This blog is a blog of ideals.
It is a blog where arguments are rational, where philosophy is applied successfully, and where change and personal growth occur when enlightenment is achieved.
It is, therefore, nothing at all like reality. It is a blog of the should, not the is.
I’ve used this bloggatry to wax paterno-sophical on the existential dilemma of American Masculinity, on the universality of victimization in relation to bullying, and about how awesome coffee is. And it’s all bulls**t. The literary navel-gazing of a guy who wrote one too many collegiate essays on cultural relativism and post-modern feminist theater in Latin America.
Live the struggle, sisters. Viva.
But I can admit this. I should admit this, if you’re into that whole callback thing.
Today, for example.

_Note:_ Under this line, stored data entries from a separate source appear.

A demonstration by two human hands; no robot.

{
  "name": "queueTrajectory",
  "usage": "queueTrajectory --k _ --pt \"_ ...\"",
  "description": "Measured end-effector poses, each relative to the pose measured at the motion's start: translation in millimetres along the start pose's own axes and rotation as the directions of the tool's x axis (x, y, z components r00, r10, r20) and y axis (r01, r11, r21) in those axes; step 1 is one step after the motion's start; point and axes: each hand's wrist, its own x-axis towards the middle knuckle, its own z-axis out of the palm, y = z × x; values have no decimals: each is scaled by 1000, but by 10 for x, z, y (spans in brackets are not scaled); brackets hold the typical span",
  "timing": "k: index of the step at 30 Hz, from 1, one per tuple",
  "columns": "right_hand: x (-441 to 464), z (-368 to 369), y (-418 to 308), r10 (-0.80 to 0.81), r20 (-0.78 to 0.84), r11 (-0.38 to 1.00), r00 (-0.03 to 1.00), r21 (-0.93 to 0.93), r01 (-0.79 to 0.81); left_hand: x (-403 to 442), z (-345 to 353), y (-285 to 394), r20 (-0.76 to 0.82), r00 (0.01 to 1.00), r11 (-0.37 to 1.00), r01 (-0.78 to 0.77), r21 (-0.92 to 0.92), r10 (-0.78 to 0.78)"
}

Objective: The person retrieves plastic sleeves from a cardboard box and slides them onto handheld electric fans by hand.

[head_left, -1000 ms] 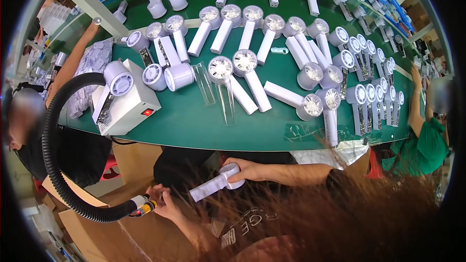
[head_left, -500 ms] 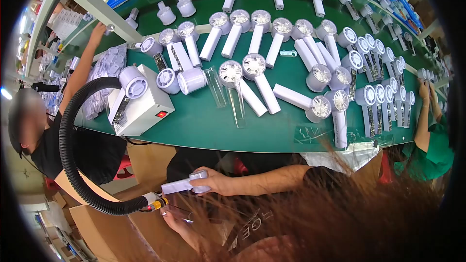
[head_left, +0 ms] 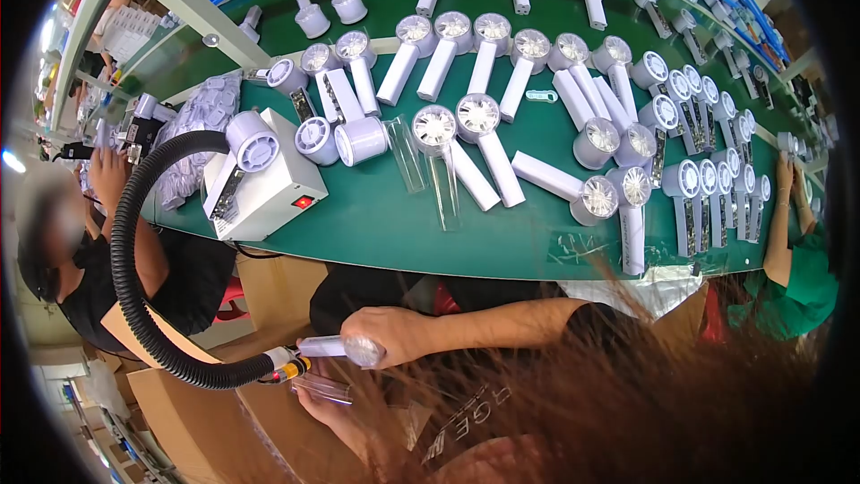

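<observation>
My right hand (head_left: 399, 338) grips the round head of a white handheld fan (head_left: 324, 347). Its handle points left, close to the nozzle (head_left: 288, 366) with a yellow band at the end of a black corrugated hose. Just below, my left hand (head_left: 324, 410) has its fingers closed on a clear plastic sleeve (head_left: 324, 387), partly hidden along its far side. The shiny front of the fan head shows beside my right fingers. Both hands are over the lap area, off the table's front edge.
The hose (head_left: 121, 260) arcs from a white box (head_left: 273, 202) with a red switch. Many white fans stand or lie on the green table (head_left: 385, 246), beside clear sleeves (head_left: 445, 197). Open cardboard boxes (head_left: 193, 412) stand below left. Co-workers sit at left and right.
The fan in my right hand has turned, so its shiny front now shows. My left hand's sleeve is tilted differently. The left co-worker's arm has drawn back from the rack.
</observation>
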Motion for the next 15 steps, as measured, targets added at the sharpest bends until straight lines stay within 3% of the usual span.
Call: queueTrajectory --k 1,3,5,6,7,8,9,10,11,12,13,14,15 --pt "2 4 -98 184 -27 977 983 117 -180 10 44 24 -3 1000 1000 -4 29 4" --pt "-1 35 -270 528 -6 796 849 352 -493 -4 164 128 32 999 988 -46 150 42" --pt "-84 215 -53 661 36 576 750 617 -537 -19 81 148 70 998 980 -16 199 2" --pt "-138 297 10 718 85 433 691 722 -539 13 -129 92 86 995 982 37 187 -54" --pt "-65 94 -124 820 290 41 493 829 -557 -53 -303 88 91 990 979 94 179 -112" --pt "-151 52 -70 827 275 2 491 871 -491 6 -204 67 46 985 964 155 217 -169" --pt "-209 -69 -102 837 202 84 509 871 -483 -26 162 213 10 980 878 175 445 -200" --pt "-289 -202 -143 832 202 77 517 881 -467 -45 388 282 12 975 796 175 580 -223" --pt "-379 -290 -152 827 139 168 545 864 -475 -48 441 282 20 955 738 217 639 -297" --pt "-419 -438 -231 814 175 172 554 839 -517 -57 480 317 38 934 578 188 794 -356" --pt "-461 -552 -317 812 209 151 546 827 -541 -124 622 251 5 949 668 219 712 -316" --pt "-542 -636 -366 812 230 184 536 770 -611 -119 697 326 70 926 401 92 911 -371" --pt "-594 -699 -402 828 222 221 514 714 -664 -118 759 307 251 925 327 -152 933 -287"
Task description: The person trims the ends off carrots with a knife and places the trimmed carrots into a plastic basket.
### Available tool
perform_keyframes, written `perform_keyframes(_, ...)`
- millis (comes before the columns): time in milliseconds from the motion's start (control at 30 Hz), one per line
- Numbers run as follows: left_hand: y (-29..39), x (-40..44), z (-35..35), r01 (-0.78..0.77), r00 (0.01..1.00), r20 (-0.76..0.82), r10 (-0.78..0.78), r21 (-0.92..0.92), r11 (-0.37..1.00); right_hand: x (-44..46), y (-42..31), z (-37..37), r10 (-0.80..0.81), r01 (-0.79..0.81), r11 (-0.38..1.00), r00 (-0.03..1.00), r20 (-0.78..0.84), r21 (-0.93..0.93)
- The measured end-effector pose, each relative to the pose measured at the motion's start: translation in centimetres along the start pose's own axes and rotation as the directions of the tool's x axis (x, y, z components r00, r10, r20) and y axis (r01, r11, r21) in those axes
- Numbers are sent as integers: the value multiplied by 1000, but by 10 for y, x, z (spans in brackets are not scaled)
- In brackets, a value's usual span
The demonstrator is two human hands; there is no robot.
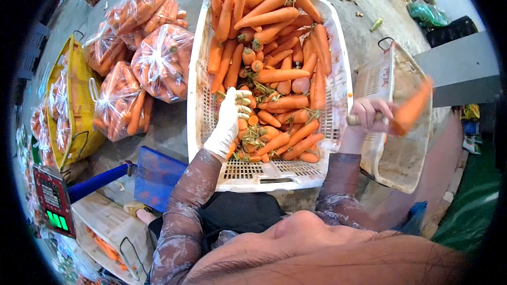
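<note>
A white plastic crate (198, 126) in front of me holds a heap of carrots (285, 75), several with cut or leafy green tops. My left hand (231, 119), in a white glove with yellowish fingertips, hovers over or rests on the heap's left side. Its fingers are bent but apart, and nothing shows between them. Beyond the crate's right edge, my bare right hand (369, 115) is wrapped round a pale handle that looks like a knife's (352, 120). A blurred orange shape (414, 106) extends from that fist; whether it is a carrot or a stained blade, I cannot tell.
On the right stands a second, dirty white crate (398, 153). Knotted clear bags of carrots (163, 63) sit on the floor at left, beside a yellow crate (90, 126). A scale display (55, 200) and blue platform (158, 177) are lower left. Scraps lie on the floor (364, 37).
</note>
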State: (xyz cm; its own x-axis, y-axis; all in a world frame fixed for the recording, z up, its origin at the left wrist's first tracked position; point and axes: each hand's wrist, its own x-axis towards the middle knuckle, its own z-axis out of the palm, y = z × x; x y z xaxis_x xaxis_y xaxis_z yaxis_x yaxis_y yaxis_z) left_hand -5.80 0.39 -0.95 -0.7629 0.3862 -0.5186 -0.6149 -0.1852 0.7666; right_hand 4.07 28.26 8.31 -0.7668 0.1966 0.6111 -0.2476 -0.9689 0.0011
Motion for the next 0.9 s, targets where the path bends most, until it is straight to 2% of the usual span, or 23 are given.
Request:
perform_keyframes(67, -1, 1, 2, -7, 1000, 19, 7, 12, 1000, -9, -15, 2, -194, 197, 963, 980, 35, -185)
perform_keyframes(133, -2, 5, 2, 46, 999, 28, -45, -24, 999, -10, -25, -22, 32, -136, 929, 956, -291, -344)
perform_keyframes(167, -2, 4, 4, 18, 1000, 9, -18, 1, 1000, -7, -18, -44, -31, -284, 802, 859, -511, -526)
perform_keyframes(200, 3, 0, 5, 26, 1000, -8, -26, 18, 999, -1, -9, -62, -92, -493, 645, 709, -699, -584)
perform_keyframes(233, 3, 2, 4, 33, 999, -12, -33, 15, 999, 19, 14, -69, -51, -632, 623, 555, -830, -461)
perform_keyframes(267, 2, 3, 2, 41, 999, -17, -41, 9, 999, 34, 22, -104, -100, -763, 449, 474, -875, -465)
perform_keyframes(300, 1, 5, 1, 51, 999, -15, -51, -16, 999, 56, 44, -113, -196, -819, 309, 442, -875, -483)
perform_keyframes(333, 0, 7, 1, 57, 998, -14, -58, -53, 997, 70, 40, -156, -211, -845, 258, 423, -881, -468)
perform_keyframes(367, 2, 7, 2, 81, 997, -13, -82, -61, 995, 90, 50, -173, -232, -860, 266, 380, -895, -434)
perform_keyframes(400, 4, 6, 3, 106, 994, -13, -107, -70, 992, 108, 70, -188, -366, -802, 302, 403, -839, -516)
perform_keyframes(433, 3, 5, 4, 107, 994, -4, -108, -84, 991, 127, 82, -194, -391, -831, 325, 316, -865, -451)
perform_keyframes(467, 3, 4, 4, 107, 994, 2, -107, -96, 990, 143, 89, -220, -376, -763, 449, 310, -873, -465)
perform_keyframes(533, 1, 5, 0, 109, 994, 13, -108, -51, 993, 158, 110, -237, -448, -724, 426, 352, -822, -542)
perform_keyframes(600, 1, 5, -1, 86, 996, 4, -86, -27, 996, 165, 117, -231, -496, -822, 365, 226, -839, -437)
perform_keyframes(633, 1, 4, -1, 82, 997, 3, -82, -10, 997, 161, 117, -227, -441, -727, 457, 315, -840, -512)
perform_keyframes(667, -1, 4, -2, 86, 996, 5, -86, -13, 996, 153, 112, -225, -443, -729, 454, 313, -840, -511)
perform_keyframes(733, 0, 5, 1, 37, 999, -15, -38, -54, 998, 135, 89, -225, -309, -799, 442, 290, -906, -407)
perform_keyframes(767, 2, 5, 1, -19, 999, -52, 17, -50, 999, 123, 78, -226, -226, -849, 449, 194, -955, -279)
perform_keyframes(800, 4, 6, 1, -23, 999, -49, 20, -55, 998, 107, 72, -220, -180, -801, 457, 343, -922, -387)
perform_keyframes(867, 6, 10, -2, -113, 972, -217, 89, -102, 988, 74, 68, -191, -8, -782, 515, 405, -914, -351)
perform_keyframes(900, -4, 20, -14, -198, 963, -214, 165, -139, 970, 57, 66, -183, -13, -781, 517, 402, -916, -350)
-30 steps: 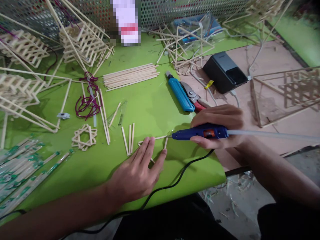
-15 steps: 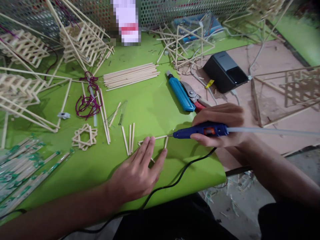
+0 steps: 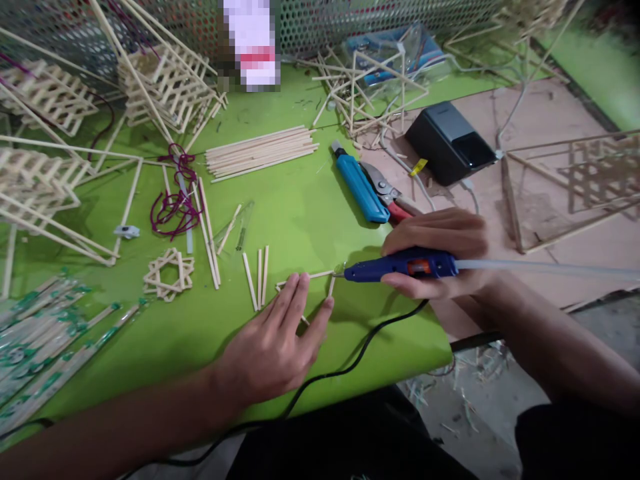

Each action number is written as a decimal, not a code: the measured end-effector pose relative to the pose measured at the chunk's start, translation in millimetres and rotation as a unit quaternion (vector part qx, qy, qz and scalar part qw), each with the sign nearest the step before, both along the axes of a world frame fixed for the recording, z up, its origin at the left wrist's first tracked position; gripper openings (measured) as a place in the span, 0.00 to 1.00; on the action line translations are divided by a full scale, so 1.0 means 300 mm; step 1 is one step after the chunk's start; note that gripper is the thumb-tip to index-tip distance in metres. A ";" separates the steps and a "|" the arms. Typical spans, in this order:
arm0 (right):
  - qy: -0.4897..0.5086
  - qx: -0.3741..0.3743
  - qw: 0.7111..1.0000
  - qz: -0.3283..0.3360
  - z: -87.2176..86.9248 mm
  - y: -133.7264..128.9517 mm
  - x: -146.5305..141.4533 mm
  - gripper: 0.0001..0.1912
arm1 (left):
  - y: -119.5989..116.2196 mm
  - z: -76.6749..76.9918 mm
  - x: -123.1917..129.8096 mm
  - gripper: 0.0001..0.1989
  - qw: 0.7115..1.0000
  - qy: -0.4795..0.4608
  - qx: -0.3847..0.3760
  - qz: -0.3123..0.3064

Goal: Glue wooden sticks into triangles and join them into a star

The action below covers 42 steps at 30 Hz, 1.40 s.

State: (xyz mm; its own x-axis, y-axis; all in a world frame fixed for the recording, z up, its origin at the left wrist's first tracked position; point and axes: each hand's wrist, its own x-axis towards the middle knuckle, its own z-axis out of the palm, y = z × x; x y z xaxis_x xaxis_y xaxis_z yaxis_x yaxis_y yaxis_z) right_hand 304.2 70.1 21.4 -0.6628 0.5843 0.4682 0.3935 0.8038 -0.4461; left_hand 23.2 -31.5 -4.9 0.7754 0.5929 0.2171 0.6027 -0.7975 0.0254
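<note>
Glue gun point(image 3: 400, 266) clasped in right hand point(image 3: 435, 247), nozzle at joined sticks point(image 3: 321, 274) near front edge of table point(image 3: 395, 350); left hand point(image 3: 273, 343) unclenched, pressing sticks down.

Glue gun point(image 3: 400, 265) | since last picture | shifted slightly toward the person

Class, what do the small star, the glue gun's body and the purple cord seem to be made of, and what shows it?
Small star: probably bare wood or bamboo; pale, matt sticks.
Glue gun's body: likely hard plastic; smooth, dark blue.
Purple cord: perhaps yarn or string, fibre unclear; thin, limp loops.
</note>
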 end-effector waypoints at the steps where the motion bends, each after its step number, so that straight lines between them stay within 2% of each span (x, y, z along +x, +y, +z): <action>1: 0.001 0.004 1.000 0.000 0.000 0.001 0.000 0.10 | 0.000 -0.001 -0.001 0.27 1.000 -0.001 -0.001 -0.002; 11: -0.008 0.021 1.000 -0.017 -0.005 0.003 0.006 0.11 | 0.000 0.002 0.002 0.24 1.000 -0.007 0.001 0.003; 18: -0.006 0.015 1.000 0.002 0.000 0.002 0.007 0.09 | -0.001 -0.001 0.000 0.26 1.000 -0.007 0.007 -0.001; 22: 0.008 0.024 1.000 0.016 -0.014 0.003 0.005 0.12 | -0.002 0.002 0.001 0.27 1.000 -0.004 0.004 0.000; 30: -0.001 0.035 0.999 -0.010 -0.014 0.004 0.008 0.11 | -0.003 0.001 0.000 0.26 1.000 0.005 -0.001 0.005; 42: 0.008 0.027 1.000 0.007 -0.012 0.004 0.015 0.11 | -0.002 0.004 0.004 0.25 1.000 0.002 0.000 0.004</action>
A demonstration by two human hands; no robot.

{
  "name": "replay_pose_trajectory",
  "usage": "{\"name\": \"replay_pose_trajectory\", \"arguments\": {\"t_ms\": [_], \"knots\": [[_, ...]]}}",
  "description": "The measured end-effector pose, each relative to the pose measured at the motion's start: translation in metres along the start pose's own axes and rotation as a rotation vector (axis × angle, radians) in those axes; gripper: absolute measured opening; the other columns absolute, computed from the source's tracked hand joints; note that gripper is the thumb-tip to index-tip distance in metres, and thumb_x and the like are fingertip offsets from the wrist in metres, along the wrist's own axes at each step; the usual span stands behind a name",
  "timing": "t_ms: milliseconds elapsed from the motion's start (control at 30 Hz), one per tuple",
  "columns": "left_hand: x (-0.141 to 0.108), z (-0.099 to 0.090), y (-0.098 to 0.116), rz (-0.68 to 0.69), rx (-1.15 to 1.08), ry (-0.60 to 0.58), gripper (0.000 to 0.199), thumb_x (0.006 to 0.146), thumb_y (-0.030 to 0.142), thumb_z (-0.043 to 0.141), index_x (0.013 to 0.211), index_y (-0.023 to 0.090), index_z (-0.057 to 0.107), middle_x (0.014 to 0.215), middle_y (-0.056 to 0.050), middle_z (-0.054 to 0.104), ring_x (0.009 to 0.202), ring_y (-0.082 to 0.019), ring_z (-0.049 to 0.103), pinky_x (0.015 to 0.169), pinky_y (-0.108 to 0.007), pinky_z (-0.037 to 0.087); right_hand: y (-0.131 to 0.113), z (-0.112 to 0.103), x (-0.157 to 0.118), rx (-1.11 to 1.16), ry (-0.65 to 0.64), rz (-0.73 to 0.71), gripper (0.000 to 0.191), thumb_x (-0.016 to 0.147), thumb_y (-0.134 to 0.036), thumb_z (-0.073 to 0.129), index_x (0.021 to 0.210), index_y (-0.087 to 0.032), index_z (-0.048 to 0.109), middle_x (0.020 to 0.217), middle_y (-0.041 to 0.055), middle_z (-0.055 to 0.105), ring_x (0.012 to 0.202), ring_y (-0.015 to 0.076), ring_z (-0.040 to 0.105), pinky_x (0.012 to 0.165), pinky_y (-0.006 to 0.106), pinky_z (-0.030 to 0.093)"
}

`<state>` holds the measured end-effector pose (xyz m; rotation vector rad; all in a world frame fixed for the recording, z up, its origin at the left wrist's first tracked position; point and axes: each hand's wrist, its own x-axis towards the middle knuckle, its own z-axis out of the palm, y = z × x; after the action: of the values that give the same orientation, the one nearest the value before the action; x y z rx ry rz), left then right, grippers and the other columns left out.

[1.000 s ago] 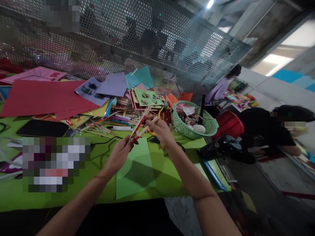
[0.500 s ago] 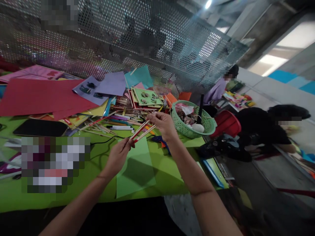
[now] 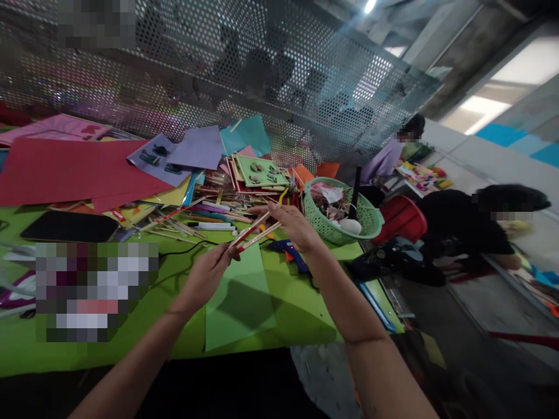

We were hanging out at Choo Choo Bob’s train store when a boy of about 4-5 started horning in on Little Man’s train narrative. Just stood around by the table for a while, then tried taking Percy, the number 6 green engine.
You don’t go grabbin another man’s Percy.
But it’s obvious to me, as I write this, that this boy wanted, or even needed interaction. His brother was maybe one and a half, not really able to play on his level. His mom was off in another part of the store trying to get signal for her phone. The boy was bored and not the type to play quietly by himself – he wasn’t malicious, or cruel, he just didn’t have the emotional awareness to just ask “Can I play with you?”
This should have been an opportunity to work on sharing with my Little Man, to make new friends and play together.
Should, again. Should have been.
What actually happened was I refrained from giving the little engine thief a suplex, and instead told him he could play with any of the other green engines on any of the other tables but that Little Man was using this one.
The boy lamely responded with a “Well…”
And I actually said “Well what?”
To a 4 year old.
I was that guy.
But this boy, the Little Man and myself were the only 3 people in a room of 9 freakin train tables. Nine! Five of which, and this is no exaggeration, were set up exactly the same! And he has to play on this one? With this engine?
Not my most shining moment, as a Papa.
I can’t help but wonder what Obie award-winner, and Pulitzer Prize holder Maria Irene Fornes would have done.